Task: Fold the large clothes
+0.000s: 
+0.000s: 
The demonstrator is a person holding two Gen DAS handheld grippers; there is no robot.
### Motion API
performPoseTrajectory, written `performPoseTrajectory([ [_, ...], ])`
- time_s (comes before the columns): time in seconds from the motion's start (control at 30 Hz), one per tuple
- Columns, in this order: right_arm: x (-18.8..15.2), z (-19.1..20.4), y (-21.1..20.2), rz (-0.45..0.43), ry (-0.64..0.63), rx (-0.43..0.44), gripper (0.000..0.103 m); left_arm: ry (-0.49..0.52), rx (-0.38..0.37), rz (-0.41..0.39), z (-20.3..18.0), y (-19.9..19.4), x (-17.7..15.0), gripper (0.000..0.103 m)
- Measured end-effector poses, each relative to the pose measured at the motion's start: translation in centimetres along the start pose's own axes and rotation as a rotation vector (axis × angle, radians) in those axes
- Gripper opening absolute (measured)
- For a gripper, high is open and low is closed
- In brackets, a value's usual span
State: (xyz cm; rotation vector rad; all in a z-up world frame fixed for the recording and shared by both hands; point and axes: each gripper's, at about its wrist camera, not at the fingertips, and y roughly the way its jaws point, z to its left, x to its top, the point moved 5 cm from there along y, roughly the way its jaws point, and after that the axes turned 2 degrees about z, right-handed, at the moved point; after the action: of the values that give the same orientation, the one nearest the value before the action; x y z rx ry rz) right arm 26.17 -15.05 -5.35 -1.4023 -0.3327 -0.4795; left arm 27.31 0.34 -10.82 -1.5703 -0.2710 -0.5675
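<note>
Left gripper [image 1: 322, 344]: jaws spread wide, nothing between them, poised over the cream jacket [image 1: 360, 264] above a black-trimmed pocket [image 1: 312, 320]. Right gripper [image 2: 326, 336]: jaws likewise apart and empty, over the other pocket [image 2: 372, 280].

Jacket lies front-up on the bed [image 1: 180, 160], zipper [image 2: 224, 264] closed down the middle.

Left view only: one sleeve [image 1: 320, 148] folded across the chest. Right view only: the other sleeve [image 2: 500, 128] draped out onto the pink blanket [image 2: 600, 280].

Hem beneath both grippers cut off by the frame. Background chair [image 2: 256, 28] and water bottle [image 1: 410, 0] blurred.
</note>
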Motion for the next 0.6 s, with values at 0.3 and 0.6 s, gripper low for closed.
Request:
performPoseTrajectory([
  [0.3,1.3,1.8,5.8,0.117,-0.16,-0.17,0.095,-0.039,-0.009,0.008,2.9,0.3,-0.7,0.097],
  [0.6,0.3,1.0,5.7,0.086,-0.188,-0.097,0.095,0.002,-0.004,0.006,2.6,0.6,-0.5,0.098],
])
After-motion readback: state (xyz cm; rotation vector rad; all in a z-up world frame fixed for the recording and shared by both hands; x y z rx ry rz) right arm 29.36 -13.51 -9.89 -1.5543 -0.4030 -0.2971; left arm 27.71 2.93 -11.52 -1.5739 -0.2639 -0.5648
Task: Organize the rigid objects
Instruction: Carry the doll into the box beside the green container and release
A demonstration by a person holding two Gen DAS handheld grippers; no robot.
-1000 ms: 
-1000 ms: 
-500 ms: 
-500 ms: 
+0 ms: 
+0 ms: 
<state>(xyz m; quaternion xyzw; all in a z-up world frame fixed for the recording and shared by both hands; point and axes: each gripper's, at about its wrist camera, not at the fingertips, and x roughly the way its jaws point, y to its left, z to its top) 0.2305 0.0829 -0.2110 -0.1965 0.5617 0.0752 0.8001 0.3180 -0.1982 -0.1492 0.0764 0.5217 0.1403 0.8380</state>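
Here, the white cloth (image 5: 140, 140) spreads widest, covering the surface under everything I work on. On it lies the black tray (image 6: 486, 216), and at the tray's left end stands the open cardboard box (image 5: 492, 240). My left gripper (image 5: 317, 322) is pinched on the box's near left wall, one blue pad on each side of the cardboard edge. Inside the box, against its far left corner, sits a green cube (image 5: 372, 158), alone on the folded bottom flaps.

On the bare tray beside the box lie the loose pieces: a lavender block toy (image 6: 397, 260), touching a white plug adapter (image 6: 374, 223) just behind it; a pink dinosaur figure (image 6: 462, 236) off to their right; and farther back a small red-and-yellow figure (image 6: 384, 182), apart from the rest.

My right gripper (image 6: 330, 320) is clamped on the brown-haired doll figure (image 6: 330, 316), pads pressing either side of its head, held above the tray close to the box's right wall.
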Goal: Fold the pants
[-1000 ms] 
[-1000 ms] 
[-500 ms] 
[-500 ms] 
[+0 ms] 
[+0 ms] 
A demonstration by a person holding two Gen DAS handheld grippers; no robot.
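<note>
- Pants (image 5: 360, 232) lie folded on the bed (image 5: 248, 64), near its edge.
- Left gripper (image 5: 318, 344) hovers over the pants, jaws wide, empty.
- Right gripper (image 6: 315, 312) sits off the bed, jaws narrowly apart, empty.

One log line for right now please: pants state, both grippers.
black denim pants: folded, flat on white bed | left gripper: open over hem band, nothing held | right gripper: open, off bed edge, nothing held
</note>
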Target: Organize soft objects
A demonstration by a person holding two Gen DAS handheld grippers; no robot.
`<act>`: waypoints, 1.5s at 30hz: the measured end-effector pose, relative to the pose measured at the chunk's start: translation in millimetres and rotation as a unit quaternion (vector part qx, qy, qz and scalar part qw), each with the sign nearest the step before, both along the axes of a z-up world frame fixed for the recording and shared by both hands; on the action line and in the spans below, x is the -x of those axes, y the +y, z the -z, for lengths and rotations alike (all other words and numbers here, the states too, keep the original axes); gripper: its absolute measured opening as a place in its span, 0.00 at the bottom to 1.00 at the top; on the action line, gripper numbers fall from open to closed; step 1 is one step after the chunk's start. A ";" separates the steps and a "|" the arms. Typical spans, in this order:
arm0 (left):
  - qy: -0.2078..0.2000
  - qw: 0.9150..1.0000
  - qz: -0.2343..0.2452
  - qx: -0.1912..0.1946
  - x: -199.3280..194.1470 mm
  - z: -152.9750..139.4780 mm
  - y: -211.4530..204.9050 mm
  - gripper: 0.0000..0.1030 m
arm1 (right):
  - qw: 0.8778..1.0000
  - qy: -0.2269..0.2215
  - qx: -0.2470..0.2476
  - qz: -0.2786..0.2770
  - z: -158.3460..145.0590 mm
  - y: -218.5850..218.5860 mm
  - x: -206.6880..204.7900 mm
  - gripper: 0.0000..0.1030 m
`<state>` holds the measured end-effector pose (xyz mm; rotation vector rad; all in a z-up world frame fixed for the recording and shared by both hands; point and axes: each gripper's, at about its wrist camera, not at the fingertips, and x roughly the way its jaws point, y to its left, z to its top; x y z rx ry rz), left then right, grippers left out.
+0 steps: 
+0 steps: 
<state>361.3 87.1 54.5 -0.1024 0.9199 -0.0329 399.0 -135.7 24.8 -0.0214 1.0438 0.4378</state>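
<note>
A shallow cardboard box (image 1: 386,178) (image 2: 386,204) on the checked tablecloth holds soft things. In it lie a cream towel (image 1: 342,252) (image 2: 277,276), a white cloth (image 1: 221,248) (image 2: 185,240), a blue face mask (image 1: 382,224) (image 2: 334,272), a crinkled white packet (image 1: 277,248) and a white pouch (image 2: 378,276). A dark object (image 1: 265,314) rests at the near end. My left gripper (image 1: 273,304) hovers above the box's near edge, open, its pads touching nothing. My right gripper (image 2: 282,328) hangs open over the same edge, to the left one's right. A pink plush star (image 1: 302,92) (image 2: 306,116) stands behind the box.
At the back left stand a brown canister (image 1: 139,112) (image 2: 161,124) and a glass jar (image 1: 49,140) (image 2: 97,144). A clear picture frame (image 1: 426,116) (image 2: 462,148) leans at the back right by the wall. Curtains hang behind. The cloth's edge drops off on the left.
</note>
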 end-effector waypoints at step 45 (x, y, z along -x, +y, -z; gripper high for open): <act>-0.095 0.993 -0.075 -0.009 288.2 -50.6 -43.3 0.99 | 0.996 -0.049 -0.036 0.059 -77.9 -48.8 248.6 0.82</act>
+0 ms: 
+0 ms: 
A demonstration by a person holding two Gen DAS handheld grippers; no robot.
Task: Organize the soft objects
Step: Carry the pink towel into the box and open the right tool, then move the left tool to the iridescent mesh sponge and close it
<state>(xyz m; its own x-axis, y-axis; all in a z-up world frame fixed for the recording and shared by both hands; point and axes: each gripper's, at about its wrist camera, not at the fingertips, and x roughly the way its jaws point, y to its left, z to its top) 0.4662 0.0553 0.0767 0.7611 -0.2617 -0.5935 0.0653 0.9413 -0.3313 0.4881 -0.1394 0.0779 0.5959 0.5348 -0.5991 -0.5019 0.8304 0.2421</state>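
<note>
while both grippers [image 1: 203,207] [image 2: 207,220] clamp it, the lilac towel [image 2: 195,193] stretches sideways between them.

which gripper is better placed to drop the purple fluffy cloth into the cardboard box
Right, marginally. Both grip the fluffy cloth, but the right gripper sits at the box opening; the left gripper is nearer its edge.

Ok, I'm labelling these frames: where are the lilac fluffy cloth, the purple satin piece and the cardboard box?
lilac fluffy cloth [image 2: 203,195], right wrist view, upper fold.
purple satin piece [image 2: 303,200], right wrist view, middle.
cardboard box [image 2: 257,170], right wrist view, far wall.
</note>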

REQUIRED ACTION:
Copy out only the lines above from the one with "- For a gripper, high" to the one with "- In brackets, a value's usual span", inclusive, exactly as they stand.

FINISHED EXERCISE:
- For a gripper, high is open and low is closed
- In brackets, a value's usual span

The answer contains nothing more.